Appearance quality is an important indicator in assessing the quality of dried chrysanthemums. To achieve rapid and non-destructive detection of the appearance quality of chrysanthemums during drying, this study applied computer vision technology in the infrared-assisted hot air drying of chrysanthemums and developed a Python-based image processing algorithm to acquire information on the changes in the shrinkage and color of petals and stamens of chrysanthemums at different temperatures (35 ℃, 50 ℃, and 65 ℃). These parameters serve as evaluation indices for the appearance quality and facilitat precise control of the drying process. The kinetic analysis showed that the drying of chrysanthemums had a consistently decreasing drying rate. High drying temperatures significantly reduced drying time and increased drying rates (p<0.05).
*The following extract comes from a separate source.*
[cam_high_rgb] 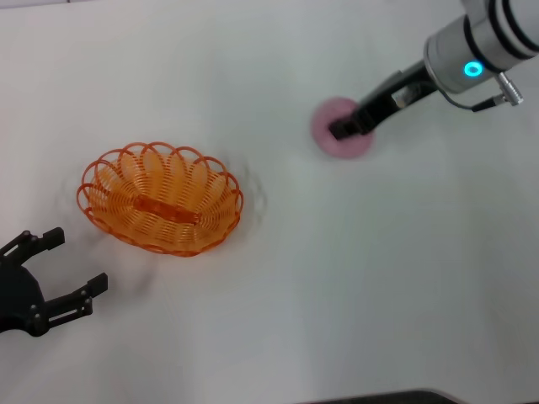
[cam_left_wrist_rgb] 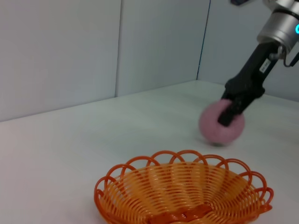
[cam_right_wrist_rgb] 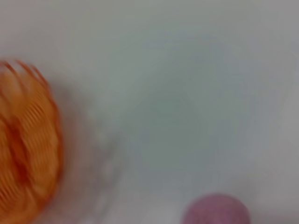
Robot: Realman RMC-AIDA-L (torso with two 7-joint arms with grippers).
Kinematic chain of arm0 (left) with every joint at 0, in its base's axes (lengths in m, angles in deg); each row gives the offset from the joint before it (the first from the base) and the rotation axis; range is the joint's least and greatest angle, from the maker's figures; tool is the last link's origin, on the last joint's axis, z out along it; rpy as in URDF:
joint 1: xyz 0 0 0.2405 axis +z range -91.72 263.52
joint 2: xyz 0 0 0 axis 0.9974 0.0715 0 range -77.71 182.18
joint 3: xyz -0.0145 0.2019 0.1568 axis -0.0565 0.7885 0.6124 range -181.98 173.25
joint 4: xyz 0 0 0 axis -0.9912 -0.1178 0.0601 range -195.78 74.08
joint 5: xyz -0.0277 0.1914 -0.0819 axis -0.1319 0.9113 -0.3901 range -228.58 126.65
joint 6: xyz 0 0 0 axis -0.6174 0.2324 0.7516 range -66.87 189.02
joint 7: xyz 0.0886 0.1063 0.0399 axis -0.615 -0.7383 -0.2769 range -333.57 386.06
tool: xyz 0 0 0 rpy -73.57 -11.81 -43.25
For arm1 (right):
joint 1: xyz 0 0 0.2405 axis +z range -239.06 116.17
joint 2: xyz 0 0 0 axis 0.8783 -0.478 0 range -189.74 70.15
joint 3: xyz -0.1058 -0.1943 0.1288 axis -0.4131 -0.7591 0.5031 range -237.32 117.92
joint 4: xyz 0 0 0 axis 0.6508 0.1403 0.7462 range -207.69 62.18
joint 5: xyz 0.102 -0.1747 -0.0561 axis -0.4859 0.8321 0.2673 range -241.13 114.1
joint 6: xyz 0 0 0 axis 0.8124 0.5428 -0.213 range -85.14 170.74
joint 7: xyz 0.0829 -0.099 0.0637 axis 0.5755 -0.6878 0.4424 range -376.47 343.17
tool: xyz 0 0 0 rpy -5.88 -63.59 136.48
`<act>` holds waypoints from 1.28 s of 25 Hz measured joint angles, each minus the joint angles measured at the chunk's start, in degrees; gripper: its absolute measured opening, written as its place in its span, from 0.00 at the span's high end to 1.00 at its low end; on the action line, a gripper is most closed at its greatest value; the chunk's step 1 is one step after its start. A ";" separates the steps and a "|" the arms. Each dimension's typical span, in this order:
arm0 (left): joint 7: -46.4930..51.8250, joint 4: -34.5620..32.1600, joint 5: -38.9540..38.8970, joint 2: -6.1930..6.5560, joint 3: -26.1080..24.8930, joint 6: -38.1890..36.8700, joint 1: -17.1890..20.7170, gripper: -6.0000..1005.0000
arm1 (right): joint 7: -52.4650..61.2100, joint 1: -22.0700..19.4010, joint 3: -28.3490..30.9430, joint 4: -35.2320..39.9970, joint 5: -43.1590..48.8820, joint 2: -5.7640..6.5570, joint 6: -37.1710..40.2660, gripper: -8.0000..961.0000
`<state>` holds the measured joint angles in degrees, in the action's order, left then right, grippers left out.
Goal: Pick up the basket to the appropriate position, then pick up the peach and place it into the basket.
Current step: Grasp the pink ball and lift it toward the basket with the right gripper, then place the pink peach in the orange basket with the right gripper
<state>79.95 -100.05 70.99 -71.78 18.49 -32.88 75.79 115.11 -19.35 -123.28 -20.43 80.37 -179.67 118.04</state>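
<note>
Left gripper [cam_high_rgb: 66, 268] is nearest the head camera, at the lower left over the white table [cam_high_rgb: 354, 278]. Its black fingers [cam_high_rgb: 44, 241] are spread wide with nothing between them. It sits just short of the basket, apart from it, not touching the rim.

Basket [cam_high_rgb: 160, 199]: oval, orange, wire-like, scalloped looped rim, with a flat solid orange strip along the base. It rests upright on the table on the left side, with nothing inside it. In the left wrist view the basket [cam_left_wrist_rgb: 182, 193] fills the foreground, and the same strip shows at its bottom.

Right gripper [cam_high_rgb: 352, 124] is on the far right side of the table, well apart from the basket. Its dark end lies directly on the peach [cam_high_rgb: 340, 145], covering the top of the fruit. In the left wrist view the right gripper [cam_left_wrist_rgb: 230, 114] bears against the front of the peach [cam_left_wrist_rgb: 218, 125]; whether its jaws are spread or closed around the fruit cannot be told. The peach looks close to the table surface; whether it rests on it cannot be told.

Right wrist view: blurred. Peach [cam_right_wrist_rgb: 216, 211] at one edge, basket [cam_right_wrist_rgb: 25, 149] at another, bare table between.

Markings: a lit cyan ring on the silver right wrist housing [cam_high_rgb: 473, 69]. No brand, label or readable writing anywhere in the views.

Grey wall panels [cam_left_wrist_rgb: 70, 51] stand behind the table.
</note>
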 joint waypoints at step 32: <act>0.13 0.09 -0.49 0.00 0.00 -0.72 -0.23 0.07 | -21.73 5.09 -18.11 -16.59 -37.25 -0.84 -4.73 0.71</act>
<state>80.08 -99.96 70.50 -71.78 18.49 -33.61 75.56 93.38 -14.26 -141.39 -37.02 43.12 -180.50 113.31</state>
Evaluation of the fit of mathematical models for thin-layer drying, including the Henderson and Pabis model, the Page model, and the Lewis model, showed that these models were in better agreement with the experimental data and thus more accurately described the drying process of chrysanthemums. Furthermore, changes in shrinkage rate and lightness (L*), red/green (a*), and yellow/blue (b*) values during drying showed that the morphological and color of chrysanthemums depended on drying temperature and time. Lower temperatures and shorter drying times were favorable for maintaining the appearance quality of the chrysanthemums. Linear regression analysis using zero-order, first-order, and first-order fractional models showed that the first-order fractional model provided more accurate predictions of shrinkage and color changes during the drying process of chrysanthemums.